• Exercise goal: All the entries below should be reproduced exactly.

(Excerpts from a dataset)
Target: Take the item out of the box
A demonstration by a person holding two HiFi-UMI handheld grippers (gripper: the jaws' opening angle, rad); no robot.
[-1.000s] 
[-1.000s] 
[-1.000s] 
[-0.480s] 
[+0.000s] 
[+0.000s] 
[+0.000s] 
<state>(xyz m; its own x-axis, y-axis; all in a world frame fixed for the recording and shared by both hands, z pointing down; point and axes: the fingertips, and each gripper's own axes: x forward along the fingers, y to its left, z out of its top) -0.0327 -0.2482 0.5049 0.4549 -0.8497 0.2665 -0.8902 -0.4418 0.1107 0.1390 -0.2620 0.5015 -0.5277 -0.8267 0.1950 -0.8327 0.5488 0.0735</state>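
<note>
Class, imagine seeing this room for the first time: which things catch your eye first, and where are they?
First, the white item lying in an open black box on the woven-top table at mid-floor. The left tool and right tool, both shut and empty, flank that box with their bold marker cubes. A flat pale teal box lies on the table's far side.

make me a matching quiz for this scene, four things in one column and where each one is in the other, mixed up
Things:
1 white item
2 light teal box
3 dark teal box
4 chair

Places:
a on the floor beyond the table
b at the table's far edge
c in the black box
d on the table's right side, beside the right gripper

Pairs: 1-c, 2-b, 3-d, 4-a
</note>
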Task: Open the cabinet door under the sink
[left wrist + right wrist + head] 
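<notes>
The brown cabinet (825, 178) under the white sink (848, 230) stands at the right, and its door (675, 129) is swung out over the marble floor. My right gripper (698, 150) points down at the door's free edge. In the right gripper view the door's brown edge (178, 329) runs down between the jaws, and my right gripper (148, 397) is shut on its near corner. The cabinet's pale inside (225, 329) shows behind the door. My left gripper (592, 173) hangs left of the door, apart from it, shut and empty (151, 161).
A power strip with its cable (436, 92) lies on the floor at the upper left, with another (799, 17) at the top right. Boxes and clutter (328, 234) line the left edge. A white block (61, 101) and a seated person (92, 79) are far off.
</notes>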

• Answer area:
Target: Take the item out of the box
A demonstration by a person holding two HiFi-UMI handheld grippers (gripper: the jaws' opening angle, rad); no robot.
[-1.000s] 
[-1.000s] 
[-1.000s] 
[-0.480s] 
[+0.000s] 
[+0.000s] 
[+0.000s] 
<state>(xyz m; its own x-axis, y-axis; all in a world frame fixed for the recording and shared by both hands, z pointing down; point and axes: the fingertips, and each gripper's own axes: x forward along the fingers, y to its left, z out of its top) -0.0327 -0.2482 0.5049 0.4549 -0.8497 0.2665 -0.8902 -0.4418 0.1107 0.1390 -0.2620 0.5015 -0.5277 -0.8267 0.1950 -0.8327 0.5488 0.0735</state>
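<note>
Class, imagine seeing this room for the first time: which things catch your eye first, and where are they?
First, the white item lying in an open black box on the woven-top table at mid-floor. The left tool and right tool, both shut and empty, flank that box with their bold marker cubes. A flat pale teal box lies on the table's far side.

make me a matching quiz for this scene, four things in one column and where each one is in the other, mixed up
Things:
1 white item
2 light teal box
3 dark teal box
4 chair

Places:
a on the floor beyond the table
b at the table's far edge
c in the black box
d on the table's right side, beside the right gripper

Pairs: 1-c, 2-b, 3-d, 4-a
</note>
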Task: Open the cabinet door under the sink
[left wrist + right wrist + head] 
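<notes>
The brown cabinet (825, 178) under the white sink (848, 230) stands at the right, and its door (675, 129) is swung out over the marble floor. My right gripper (698, 150) points down at the door's free edge. In the right gripper view the door's brown edge (178, 329) runs down between the jaws, and my right gripper (148, 397) is shut on its near corner. The cabinet's pale inside (225, 329) shows behind the door. My left gripper (592, 173) hangs left of the door, apart from it, shut and empty (151, 161).
A power strip with its cable (436, 92) lies on the floor at the upper left, with another (799, 17) at the top right. Boxes and clutter (328, 234) line the left edge. A white block (61, 101) and a seated person (92, 79) are far off.
</notes>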

That concludes the output.